══ STORED DATA ══
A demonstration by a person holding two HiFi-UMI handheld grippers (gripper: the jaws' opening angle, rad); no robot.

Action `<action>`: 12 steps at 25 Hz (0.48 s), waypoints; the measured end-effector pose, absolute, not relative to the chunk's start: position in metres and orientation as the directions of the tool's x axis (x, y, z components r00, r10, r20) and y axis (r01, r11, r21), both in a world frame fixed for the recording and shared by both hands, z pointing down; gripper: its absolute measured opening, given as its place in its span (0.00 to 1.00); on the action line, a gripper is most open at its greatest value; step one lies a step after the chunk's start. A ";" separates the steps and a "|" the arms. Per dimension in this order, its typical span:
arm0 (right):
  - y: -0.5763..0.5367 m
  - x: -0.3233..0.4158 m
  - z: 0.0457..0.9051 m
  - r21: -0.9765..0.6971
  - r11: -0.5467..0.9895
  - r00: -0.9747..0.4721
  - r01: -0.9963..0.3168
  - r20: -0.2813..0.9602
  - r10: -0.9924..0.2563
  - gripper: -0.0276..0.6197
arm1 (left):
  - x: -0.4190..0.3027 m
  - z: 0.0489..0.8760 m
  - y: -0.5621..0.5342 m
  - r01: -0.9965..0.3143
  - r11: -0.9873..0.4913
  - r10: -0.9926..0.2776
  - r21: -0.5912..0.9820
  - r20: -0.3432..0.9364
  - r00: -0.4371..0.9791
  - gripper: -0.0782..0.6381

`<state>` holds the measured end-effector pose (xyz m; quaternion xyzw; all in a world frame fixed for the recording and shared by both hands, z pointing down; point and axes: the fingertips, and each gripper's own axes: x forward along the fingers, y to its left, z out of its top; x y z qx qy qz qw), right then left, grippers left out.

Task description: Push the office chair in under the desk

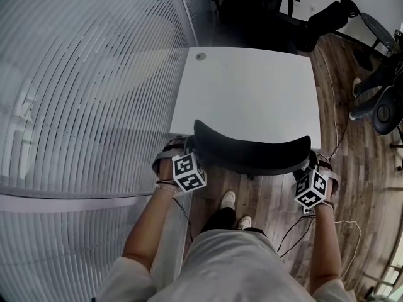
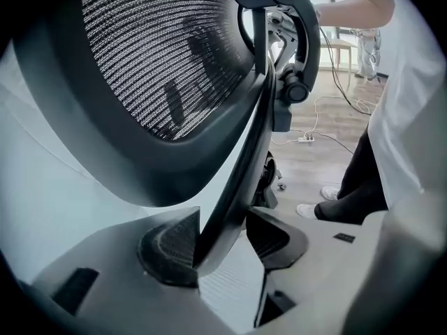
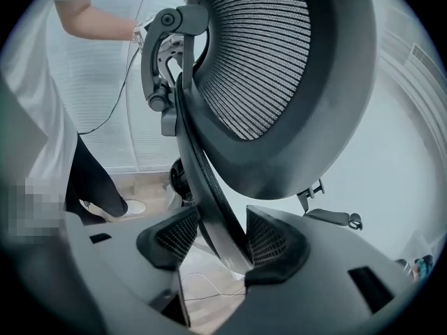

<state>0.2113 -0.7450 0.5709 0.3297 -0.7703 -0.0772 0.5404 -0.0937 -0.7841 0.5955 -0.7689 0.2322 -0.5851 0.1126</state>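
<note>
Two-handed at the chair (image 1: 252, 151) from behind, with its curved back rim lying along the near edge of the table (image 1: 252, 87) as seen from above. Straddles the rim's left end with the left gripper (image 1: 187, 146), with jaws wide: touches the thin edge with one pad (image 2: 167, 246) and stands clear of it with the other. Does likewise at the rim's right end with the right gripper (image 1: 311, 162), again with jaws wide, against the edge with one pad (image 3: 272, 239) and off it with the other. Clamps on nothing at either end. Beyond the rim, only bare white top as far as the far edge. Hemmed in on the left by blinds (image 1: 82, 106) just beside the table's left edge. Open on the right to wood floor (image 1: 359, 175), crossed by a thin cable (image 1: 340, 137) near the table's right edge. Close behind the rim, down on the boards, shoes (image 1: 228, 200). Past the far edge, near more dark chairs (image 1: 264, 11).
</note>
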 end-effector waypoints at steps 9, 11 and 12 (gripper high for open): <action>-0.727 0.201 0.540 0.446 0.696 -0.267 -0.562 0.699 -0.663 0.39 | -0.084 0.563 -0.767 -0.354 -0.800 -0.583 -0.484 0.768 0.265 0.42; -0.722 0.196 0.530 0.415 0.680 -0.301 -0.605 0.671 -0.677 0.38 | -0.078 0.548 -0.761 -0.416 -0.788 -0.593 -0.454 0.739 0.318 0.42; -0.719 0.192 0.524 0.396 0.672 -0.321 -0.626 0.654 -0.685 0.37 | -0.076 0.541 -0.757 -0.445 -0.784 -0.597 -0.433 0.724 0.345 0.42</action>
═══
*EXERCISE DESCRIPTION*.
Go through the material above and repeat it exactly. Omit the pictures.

*RESULT*.
A demonstration by a person holding two HiFi-UMI handheld grippers (gripper: the jaws' opening angle, rad); no robot.

Action `<action>`: 12 steps at 25 Hz (0.48 s), waypoints; the measured end-effector pose, absolute, not relative to the chunk's start: position in metres and orientation as the directions of the tool's x axis (x, y, z components r00, r10, r20) and y axis (r01, r11, r21), both in a world frame fixed for the recording and shared by both hands, z pointing down; gripper: its absolute measured opening, given as its place in its span (0.00 to 1.00); on the action line, a gripper is most open at its greatest value; step one lies a step after the chunk's start. A ";" separates the steps and a "|" the arms. Per dimension in this order, its typical span:
arm0 (right):
  - y: -0.5763..0.5367 m
  - x: -0.3233..0.4158 m
  - z: 0.0457..0.9051 m
  - r21: -0.9765..0.6971
  - r11: -0.5467..0.9895
  - r00: -0.9747..0.4721
  - r01: -0.9963..0.3168
  - r20: -0.2813..0.9602
  - r10: -0.9924..0.2563
  - gripper: -0.0276..0.6197
arm1 (left):
  - x: -0.4190..0.3027 m
  - z: 0.0489..0.8760 m
  - y: -0.5621..0.5342 m
  - r01: -0.9965..0.3143
  - r11: -0.9873..0.4913
  - r10: -0.9926..0.2776
  - r21: -0.5912..0.9820
  - r20: -0.3432..0.9364
  - r00: -0.4371..0.9791
  - gripper: -0.0782..0.6381

`<state>` holds the measured end-effector pose (xyz m; quaternion xyzw; all in a world frame fixed for the recording and shared by both hands, z pointing down; point and axes: the fingertips, and each gripper's own axes: x forward along the fingers, y to its left, z out of its top; x y z qx qy qz qw), right then left, grippers left out.

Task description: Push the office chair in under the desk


<state>0.2113 -0.7450 0.5709 0.3297 -0.7703 -0.0772 0.5404 -0.0937 -0.7841 0.5955 -0.7689 0.2322 -0.5851 0.1126</state>
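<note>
Two-handed at the chair (image 1: 252, 151) from behind, with its curved back rim lying along the near edge of the table (image 1: 252, 87) as seen from above. Straddles the rim's left end with the left gripper (image 1: 187, 146), with jaws wide: touches the thin edge with one pad (image 2: 167, 246) and stands clear of it with the other. Does likewise at the rim's right end with the right gripper (image 1: 311, 162), again with jaws wide, against the edge with one pad (image 3: 272, 239) and off it with the other. Clamps on nothing at either end. Beyond the rim, only bare white top as far as the far edge. Hemmed in on the left by blinds (image 1: 82, 106) just beside the table's left edge. Open on the right to wood floor (image 1: 359, 175), crossed by a thin cable (image 1: 340, 137) near the table's right edge. Close behind the rim, down on the boards, shoes (image 1: 228, 200). Past the far edge, near more dark chairs (image 1: 264, 11).
</note>
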 end-effector waypoints at steps 9, 11 and 12 (gripper high for open): <action>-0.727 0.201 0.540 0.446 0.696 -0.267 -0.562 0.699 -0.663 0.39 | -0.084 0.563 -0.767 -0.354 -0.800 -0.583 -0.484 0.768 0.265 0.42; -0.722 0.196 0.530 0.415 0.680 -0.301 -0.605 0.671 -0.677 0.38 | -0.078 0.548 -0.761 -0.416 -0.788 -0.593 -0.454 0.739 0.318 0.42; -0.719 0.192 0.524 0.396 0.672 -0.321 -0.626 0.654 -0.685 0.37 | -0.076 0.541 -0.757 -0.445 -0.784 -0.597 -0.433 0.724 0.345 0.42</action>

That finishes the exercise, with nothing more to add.